* **Work order**
Copy word for word, please, the lines of the entries below running from the one containing "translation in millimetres" to the one containing "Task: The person", both ends included.

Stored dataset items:

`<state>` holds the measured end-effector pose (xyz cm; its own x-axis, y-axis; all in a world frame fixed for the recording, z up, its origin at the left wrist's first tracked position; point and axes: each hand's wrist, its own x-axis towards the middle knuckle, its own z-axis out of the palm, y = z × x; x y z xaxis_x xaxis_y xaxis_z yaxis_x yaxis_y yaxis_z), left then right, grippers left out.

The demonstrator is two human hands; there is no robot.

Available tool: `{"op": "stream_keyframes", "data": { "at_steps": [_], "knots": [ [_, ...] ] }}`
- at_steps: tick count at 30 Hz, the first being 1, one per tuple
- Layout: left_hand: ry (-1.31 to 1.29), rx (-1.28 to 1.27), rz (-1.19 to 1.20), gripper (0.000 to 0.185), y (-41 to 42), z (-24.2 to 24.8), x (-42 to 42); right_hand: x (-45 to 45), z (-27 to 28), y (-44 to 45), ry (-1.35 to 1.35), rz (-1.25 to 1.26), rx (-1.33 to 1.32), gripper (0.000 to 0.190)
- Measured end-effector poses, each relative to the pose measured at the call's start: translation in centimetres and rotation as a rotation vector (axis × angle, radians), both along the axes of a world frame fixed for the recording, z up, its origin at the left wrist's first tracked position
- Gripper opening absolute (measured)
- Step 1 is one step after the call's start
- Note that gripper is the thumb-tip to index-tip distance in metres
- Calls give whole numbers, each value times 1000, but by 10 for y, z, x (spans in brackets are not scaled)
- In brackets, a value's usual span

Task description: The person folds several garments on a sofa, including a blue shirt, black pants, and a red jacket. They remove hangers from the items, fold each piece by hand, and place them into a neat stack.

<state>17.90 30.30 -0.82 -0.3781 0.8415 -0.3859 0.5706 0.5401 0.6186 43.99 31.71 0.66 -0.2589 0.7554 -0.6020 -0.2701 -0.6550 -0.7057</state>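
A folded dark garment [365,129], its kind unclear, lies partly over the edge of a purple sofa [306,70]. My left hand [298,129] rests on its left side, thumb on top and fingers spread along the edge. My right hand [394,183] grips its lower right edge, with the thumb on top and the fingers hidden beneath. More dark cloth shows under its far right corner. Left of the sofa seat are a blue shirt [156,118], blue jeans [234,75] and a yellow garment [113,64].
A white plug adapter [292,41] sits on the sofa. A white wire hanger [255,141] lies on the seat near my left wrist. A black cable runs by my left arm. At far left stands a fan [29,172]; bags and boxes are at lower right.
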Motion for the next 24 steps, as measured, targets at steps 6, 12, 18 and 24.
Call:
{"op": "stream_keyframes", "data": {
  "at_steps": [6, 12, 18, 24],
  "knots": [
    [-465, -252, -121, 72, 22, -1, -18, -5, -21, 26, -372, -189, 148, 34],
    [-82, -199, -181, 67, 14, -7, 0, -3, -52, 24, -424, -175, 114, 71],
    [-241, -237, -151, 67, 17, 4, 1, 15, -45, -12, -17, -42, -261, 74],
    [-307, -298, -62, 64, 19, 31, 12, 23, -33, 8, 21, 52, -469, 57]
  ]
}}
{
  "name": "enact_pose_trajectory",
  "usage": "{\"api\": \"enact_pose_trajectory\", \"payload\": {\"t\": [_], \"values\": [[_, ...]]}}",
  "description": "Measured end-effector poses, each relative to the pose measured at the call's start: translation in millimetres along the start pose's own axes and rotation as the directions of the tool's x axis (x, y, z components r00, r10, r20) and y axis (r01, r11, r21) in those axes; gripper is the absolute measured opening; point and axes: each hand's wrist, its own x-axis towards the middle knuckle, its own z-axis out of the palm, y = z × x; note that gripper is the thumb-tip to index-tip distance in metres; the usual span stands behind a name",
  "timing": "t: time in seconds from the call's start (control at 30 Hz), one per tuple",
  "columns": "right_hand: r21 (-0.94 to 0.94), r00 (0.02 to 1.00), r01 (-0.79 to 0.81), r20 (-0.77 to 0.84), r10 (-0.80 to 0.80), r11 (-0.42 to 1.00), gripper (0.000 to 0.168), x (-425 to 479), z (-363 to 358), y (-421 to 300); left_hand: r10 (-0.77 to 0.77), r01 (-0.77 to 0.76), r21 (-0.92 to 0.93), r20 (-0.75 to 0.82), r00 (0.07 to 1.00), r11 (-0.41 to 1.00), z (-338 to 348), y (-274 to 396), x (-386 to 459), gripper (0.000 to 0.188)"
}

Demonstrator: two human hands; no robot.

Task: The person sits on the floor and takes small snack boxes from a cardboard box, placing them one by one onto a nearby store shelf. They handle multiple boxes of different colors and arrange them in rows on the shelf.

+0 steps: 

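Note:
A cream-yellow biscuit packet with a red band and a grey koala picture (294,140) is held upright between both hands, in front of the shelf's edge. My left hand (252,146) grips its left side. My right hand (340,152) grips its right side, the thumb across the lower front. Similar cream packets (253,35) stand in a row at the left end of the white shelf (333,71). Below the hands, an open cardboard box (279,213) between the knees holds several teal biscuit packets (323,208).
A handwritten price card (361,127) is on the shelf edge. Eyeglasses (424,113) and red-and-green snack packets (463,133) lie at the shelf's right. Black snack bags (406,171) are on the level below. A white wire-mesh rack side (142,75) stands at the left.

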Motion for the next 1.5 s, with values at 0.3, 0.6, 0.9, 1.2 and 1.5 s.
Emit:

* **Your solution**
  "description": "Measured end-effector poses, each relative to the pose measured at the call's start: translation in millimetres along the start pose's own axes and rotation as the directions of the tool's x axis (x, y, z components r00, r10, r20) and y axis (r01, r11, r21) in those axes; gripper is the absolute measured opening; point and axes: each hand's wrist, its own x-axis towards the middle knuckle, its own z-axis out of the palm, y = z × x; note that gripper is the thumb-tip to index-tip distance in metres; the usual span stands behind a name",
  "timing": "t: time in seconds from the call's start (control at 30 Hz), one per tuple",
  "columns": "right_hand: r21 (-0.94 to 0.94), r00 (0.02 to 1.00), r01 (-0.79 to 0.81), r20 (-0.77 to 0.84), r10 (-0.80 to 0.80), r11 (-0.42 to 1.00), gripper (0.000 to 0.168), x (-425 to 479), z (-363 to 358), y (-421 to 300); left_hand: r10 (-0.77 to 0.77), r01 (-0.77 to 0.76), r21 (-0.92 to 0.93), r20 (-0.75 to 0.82), r00 (0.07 to 1.00), r11 (-0.41 to 1.00), z (-338 to 348), y (-274 to 396), x (-386 to 459), gripper (0.000 to 0.188)"
}

Demonstrator: two human hands; no robot.

Task: The person sits on the floor and takes small snack boxes from a cardboard box, placing them one by one onto a nearby store shelf. They handle multiple boxes of different colors and arrange them in rows on the shelf.

Nothing more is needed to complete the output.